3.3.3 Late Fusion (Also Called Decision-

Level Fusion)

In late fusion, in contrast to early fusion, integration

of data is performed during decision step. This

method is based on an independent processing of

data from each input channel and training multiple

classifiers. Each of the classifiers provides one

hypothesis on emotional state. The integration

function provides a final estimate of emotional state

based on partial results. This method provides more

scalability than the early fusion because a new

module is just one more result to integrate. The main

challenges in the method include:

a) Time synchronization for data from diverse

modules – integrate a subset of results or wait

for all modules to provide a hypothesis?

b) Mapping output from modules to one, final

output model.

3.3.4 Hybrid Fusion

The hybrid methods are a combination of late and

early fusion. Each module has a separate classifier as

in the late fusion but also has access to input data

from all input channels. The main advantage of this

method is preservation of algorithms independence,

while still using combined information from

multiple channels. However, the challenges remain

more less the same as in the late fusion method.

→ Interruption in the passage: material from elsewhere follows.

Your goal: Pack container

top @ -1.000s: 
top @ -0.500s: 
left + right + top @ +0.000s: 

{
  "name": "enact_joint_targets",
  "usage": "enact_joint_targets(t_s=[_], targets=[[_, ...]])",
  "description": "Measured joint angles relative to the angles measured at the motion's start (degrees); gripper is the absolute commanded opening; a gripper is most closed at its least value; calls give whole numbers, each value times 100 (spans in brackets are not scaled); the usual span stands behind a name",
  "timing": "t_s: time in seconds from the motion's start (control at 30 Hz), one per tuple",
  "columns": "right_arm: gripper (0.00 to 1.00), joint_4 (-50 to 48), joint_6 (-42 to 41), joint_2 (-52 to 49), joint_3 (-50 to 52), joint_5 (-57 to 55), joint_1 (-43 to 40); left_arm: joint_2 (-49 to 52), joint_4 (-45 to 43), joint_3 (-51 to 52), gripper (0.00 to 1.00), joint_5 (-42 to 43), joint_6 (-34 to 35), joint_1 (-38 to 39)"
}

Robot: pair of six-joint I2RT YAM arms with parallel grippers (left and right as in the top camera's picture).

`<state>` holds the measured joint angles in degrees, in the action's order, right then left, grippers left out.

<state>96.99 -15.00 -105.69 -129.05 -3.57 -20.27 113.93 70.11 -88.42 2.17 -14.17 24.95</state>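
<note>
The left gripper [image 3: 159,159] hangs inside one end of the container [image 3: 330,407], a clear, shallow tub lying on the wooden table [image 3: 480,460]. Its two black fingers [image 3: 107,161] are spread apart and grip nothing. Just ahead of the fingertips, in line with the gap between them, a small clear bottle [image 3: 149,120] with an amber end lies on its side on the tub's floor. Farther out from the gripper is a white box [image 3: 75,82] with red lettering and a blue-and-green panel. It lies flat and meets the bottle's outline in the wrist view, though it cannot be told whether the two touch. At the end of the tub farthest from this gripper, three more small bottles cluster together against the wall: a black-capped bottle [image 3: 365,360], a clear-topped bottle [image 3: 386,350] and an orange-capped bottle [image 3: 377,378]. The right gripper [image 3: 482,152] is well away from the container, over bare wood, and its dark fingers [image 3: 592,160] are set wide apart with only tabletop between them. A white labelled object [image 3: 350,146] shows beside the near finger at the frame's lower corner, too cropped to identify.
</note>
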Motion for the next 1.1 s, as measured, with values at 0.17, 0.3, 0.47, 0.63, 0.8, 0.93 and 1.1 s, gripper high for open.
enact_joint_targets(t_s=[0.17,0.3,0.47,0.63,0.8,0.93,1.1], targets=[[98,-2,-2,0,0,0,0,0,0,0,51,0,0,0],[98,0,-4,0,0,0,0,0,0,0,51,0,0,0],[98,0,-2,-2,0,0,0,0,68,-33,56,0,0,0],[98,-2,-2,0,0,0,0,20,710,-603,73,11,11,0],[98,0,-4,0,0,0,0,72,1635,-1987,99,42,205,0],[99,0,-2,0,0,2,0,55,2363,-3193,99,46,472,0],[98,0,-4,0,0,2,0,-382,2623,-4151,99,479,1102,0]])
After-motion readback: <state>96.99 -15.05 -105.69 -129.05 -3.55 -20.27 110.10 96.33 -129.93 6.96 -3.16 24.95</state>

3.3.5 Summary of Fusion Method

The approach used in this research is a late fusion

method, with a potential extension to a hybrid

fusion. The early fusion method is difficult to

maintain and extend with new observation channels.

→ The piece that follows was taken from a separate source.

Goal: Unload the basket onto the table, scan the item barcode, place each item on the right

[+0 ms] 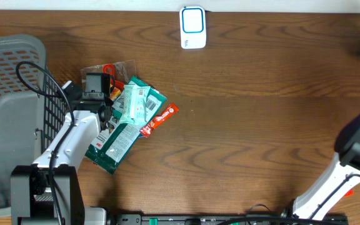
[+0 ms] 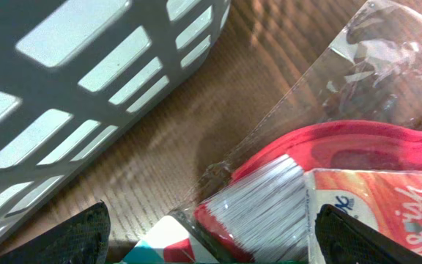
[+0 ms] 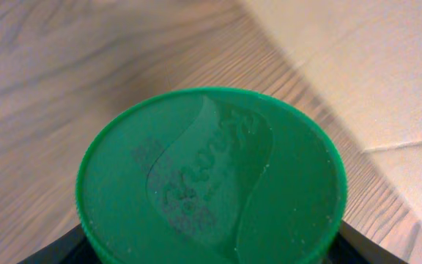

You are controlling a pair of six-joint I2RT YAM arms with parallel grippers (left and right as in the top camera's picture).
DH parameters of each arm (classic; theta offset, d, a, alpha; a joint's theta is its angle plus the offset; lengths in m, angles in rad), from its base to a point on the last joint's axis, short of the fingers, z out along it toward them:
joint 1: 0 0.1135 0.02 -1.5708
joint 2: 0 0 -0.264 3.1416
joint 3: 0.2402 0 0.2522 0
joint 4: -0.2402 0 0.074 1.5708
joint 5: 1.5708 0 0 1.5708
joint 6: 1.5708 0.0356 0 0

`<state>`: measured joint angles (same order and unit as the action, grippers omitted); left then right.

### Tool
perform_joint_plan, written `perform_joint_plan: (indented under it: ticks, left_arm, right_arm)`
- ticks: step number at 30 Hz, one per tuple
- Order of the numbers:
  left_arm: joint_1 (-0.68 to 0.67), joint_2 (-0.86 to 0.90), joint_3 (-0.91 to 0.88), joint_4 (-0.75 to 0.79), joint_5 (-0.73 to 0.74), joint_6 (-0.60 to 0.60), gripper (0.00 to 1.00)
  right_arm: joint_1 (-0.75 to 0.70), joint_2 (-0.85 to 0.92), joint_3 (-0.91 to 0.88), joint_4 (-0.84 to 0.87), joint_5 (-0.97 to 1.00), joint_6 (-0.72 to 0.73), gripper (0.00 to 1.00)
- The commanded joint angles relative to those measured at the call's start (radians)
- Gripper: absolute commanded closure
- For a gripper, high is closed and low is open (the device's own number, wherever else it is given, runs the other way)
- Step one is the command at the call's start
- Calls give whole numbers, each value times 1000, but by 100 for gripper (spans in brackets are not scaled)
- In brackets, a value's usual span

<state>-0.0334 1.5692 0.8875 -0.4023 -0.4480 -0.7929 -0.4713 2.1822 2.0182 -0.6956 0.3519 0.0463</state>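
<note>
Squarely btwn R jaws: green-capped item (image 3: pixel 209 176).

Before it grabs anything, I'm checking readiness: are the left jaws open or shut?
Open. The left gripper shows its fingertips at opposite edges of the wrist view, the bagged red brush lying in the gap.
</note>
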Motion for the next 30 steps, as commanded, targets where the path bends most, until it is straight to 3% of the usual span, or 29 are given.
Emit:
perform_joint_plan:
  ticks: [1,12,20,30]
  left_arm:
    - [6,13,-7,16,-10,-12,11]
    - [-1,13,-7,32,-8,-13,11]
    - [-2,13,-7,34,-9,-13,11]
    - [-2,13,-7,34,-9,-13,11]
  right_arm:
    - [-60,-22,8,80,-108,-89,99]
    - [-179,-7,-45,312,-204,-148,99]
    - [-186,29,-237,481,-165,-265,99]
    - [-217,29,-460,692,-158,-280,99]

Moreover, the early fusion approach is not possible

with the use of existing off-the-shelf solutions,

including commercial software. Late or the hybrid

fusion method supports integration, exchange and

modifiability of modules for emotion recognition

("black box" approach).

4 METHODOLOGY

The research methodology in the presented PhD

work is in general based on experiments and

simulations. To compare the algorithms accuracy

experiments were carried with different input

channels. Experiments were used also to collect the

data for simulations. Simulations can be carried

offline, using the real data from experiments and

data available in emotional databases (Cowie et al.

2005).

4.1 Experiments

Three experiments were performed so far.

4.1.1 The Experiment 1. Learning via

Playing a Educational Game

The goal of the experiment was to investigate

emotional states while learning using an educational

game (Landowska and Miler 2016). The game was

about managing IT projects and participants were

computer science students. The participants were

asked to play a game several times and both their

emotional state as well as educational outputs were

measured.

The emotion recognition channels in these

experiments were: facial expressions, self-report,

physiological signals. Details of the experiment were

described in (Landowska and Miler 2016). This PhD

work will use the data from the experiment to

perform off-line simulations of the proposed

integration methods.

4.1.2 The Experiment 2. Learning with a

Moodle Course

The aim of the experiment was to investigate

emotional states while using a Moodle course with

diverse activities. Three Moodle activity types were

employed: watching a lecture, solving a quiz and

adding a forum entry on a subject pre-defined by a

teacher. In this experiment, the simultaneous 4

cameras recordings were used for facial expression

analysis. Self-report, physiological measurements

and sentiment analysis of textual inputs were also

employed (Landowska et al., 2017).

4.1.3 The Experiment 3. Learning with on-

Line Tutorials

The aim of the experiment was to investigate

emotional states while learning using video tutorials

of Inkscape tool (Landowska et al. n.d.).

The emotion recognition channels in these

experiments were: facial expressions recording (2

cameras), keystroke dynamics, mouse movements

patterns, opinion-like text and self-report.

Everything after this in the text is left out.